Your answer should be the lines below from the one with "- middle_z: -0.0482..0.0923" to the one with "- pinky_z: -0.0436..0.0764", both included, given again exactly and with nothing added.

* Given material *
━━━━━━━━━━━━━━━━━━━━

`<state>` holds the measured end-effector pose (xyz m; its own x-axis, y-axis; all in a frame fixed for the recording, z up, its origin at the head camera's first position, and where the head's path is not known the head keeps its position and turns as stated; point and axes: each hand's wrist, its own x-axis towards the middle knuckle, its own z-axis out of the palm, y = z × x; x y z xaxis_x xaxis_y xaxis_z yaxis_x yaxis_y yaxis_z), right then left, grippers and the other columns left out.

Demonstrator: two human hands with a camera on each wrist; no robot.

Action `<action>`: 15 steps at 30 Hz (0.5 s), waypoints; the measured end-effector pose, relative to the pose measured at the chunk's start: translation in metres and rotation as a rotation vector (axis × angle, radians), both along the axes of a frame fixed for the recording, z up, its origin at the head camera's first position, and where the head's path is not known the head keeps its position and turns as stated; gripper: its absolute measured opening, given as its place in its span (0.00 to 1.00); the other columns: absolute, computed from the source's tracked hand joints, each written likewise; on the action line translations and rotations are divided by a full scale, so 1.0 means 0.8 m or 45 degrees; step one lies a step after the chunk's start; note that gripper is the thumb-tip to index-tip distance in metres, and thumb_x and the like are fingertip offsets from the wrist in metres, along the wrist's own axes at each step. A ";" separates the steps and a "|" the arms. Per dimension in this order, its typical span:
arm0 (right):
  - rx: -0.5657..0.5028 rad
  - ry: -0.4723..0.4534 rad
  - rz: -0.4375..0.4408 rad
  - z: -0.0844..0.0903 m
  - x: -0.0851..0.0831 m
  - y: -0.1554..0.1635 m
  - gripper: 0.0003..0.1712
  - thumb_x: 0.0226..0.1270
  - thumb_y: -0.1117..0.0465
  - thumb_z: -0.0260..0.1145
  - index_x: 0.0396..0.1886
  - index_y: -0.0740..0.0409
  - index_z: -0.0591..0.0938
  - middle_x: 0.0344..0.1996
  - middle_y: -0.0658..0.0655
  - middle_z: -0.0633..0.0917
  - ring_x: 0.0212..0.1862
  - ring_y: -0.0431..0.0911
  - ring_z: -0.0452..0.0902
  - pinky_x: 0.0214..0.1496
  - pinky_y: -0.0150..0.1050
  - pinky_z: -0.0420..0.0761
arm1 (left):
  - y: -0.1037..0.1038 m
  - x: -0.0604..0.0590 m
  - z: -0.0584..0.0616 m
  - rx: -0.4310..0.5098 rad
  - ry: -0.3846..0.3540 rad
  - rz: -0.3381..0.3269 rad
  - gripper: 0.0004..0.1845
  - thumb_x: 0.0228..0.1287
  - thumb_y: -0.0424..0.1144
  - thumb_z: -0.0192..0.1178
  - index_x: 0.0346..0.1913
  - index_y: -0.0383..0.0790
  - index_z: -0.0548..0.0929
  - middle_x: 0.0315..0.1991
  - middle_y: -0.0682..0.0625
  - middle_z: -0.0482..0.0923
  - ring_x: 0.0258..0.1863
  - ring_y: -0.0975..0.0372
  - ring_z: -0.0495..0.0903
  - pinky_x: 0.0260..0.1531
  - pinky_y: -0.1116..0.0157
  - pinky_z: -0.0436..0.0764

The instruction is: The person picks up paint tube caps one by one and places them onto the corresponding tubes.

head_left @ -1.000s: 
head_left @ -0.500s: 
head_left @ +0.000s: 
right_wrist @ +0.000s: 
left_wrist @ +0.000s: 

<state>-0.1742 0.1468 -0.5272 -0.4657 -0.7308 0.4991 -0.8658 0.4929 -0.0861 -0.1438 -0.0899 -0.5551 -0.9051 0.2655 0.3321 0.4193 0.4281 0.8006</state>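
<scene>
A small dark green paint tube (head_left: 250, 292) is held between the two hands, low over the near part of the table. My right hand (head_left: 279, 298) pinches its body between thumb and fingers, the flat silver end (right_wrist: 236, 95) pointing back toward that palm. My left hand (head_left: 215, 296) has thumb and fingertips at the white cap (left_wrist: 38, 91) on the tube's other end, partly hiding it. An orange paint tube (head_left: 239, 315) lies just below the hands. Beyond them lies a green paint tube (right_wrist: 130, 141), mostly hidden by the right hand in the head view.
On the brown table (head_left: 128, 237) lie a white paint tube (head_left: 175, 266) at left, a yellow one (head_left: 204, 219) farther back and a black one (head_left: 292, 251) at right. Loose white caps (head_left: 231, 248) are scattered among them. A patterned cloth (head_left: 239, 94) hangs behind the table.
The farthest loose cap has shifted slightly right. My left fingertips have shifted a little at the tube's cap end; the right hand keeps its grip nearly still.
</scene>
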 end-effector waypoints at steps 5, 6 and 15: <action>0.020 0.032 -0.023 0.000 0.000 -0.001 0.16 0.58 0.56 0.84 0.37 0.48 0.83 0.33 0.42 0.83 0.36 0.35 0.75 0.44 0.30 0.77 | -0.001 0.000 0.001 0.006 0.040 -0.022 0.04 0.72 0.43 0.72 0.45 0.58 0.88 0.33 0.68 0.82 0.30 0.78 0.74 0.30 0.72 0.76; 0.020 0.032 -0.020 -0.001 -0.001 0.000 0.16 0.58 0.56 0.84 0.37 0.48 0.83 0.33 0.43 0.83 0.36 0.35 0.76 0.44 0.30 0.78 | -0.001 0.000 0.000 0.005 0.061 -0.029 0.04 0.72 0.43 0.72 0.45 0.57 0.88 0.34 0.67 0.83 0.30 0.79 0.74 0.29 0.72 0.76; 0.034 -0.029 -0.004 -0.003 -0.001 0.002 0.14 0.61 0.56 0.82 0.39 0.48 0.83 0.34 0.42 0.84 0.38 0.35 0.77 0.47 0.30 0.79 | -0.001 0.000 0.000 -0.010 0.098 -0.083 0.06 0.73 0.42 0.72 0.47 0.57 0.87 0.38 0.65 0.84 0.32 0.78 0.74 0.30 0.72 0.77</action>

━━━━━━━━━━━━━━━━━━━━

* Reply to the task *
  - middle_z: -0.0482..0.0923
  - ring_x: 0.0258..0.1863
  - ring_y: -0.0975..0.0372
  - ring_z: -0.0495..0.0903
  - pinky_x: 0.0260..0.1531
  - pinky_y: -0.1116..0.0157
  - pinky_z: -0.0436..0.0764

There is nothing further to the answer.